____ Records for processing

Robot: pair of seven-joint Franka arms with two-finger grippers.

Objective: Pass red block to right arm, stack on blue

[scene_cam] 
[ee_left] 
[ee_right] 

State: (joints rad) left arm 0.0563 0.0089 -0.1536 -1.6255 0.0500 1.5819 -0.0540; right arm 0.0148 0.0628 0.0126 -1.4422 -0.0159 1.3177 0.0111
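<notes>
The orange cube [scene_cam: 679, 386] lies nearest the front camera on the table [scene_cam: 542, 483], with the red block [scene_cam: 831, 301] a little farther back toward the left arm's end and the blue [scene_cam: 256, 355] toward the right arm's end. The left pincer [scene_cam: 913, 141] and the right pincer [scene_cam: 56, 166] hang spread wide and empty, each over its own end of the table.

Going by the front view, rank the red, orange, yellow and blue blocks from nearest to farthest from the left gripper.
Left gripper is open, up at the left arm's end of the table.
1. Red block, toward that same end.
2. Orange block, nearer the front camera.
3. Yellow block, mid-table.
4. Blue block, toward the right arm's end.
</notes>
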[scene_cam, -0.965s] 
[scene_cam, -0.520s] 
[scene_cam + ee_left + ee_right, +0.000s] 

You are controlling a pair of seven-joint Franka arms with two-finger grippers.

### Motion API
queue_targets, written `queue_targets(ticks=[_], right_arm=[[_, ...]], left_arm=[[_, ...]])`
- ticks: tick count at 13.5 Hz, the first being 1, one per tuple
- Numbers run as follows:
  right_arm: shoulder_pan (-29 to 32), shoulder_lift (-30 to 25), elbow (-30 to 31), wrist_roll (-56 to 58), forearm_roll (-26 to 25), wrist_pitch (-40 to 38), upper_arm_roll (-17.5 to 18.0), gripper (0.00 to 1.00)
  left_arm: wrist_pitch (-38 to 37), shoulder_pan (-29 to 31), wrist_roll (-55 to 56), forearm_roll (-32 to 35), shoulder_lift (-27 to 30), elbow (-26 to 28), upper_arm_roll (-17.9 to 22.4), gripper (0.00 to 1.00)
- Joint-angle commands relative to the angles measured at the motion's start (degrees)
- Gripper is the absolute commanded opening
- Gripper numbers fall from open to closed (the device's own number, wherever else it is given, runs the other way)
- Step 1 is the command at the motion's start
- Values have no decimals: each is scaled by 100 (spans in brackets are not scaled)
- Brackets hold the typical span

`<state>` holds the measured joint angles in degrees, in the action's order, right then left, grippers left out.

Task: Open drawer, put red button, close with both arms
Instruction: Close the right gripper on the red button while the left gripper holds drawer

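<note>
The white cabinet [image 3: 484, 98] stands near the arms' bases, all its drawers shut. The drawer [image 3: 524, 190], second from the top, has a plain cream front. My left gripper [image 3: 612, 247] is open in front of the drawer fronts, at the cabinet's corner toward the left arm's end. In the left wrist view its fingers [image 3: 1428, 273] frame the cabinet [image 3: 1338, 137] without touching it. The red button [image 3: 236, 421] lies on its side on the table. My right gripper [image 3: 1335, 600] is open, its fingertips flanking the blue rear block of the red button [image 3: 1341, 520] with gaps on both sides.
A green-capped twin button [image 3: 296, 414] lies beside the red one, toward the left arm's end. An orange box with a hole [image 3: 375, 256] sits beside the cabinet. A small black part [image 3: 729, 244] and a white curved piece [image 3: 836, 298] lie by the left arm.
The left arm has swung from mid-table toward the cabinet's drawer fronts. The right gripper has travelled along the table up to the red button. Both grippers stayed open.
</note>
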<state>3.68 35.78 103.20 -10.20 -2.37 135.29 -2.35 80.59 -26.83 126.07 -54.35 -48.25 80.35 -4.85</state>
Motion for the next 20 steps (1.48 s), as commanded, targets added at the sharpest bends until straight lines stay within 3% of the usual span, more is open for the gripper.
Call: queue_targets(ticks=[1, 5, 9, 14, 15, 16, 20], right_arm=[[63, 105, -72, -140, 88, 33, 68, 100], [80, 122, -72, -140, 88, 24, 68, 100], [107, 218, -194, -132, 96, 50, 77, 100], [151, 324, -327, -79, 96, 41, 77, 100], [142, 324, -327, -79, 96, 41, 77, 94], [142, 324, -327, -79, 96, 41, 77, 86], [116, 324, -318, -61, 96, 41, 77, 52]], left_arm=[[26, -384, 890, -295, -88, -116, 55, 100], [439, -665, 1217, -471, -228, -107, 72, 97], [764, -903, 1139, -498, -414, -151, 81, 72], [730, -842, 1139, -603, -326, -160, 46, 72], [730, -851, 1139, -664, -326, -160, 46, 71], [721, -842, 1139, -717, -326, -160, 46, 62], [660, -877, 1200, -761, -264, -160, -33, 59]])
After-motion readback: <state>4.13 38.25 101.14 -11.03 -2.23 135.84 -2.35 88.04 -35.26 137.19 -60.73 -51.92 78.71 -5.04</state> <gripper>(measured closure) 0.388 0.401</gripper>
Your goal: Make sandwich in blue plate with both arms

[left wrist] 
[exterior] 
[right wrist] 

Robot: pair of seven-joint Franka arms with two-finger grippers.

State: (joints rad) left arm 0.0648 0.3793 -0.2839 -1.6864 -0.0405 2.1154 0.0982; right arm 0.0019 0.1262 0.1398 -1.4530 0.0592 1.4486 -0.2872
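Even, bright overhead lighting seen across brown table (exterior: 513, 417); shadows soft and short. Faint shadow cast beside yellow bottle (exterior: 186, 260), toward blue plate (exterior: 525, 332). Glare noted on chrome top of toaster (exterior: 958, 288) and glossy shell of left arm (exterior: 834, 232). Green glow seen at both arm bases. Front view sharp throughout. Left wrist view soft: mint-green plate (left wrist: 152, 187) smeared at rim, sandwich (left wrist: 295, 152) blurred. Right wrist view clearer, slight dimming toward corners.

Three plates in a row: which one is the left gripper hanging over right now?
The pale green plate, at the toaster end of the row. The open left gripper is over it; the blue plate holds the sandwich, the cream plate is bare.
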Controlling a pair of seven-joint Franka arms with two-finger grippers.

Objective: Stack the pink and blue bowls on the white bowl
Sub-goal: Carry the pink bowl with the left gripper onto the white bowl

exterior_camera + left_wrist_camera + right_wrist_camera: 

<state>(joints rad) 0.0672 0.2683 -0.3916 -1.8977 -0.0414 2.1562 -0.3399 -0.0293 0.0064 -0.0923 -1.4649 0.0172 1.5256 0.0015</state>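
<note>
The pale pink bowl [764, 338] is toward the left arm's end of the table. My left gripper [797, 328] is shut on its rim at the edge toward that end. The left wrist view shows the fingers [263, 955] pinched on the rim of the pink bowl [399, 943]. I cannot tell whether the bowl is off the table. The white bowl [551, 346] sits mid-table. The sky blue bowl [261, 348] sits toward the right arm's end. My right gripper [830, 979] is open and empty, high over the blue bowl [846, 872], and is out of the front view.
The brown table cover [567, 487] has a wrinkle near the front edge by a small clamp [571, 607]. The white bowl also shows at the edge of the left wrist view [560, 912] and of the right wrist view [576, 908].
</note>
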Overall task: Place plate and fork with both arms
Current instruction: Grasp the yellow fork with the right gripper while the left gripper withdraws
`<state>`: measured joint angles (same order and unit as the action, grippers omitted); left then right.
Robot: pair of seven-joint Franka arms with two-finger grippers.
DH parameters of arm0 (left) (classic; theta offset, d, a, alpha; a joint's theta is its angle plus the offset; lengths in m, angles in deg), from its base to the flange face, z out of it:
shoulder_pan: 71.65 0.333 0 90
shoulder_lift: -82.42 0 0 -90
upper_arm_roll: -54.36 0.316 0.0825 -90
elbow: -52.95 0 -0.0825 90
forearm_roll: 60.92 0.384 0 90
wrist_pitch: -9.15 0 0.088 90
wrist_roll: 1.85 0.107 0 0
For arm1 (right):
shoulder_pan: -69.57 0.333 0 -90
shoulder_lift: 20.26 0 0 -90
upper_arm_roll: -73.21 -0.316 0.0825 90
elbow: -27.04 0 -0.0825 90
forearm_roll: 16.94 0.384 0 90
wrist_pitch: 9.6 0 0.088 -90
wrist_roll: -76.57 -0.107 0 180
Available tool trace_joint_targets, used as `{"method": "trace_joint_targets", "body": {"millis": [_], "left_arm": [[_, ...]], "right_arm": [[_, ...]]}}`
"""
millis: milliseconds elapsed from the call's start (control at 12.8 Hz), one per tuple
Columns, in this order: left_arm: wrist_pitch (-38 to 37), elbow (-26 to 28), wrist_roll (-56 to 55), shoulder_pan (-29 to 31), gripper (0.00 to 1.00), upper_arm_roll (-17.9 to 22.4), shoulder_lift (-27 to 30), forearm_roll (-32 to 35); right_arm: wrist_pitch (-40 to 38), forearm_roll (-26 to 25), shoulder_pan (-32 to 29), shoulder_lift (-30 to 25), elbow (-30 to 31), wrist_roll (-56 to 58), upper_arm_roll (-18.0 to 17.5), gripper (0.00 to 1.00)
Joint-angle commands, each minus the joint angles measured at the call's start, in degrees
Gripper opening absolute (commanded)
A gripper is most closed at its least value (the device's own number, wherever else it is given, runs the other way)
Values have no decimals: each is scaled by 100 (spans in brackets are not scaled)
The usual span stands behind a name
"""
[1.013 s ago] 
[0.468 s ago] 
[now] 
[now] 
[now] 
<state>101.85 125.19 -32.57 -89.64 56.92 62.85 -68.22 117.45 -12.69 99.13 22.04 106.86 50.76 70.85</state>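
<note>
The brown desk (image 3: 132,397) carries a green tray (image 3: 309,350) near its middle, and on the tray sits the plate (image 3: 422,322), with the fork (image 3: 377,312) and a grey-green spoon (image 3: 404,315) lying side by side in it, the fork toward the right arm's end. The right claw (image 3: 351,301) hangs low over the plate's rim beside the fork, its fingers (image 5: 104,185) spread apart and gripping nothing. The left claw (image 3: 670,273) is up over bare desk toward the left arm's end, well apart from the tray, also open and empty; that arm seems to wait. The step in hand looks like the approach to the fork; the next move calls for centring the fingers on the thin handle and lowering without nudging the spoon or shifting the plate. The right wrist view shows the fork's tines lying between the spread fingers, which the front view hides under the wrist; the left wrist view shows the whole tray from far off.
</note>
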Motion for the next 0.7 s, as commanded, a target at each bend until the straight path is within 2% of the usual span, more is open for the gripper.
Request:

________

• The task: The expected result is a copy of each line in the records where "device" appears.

• Problem solution:
- Gripper numbers fall from open to closed (the device's own number, wherever else it is given, runs the other way)
A gripper is most closed at its least value (the device's own number, wherever else it is given, runs the other way)

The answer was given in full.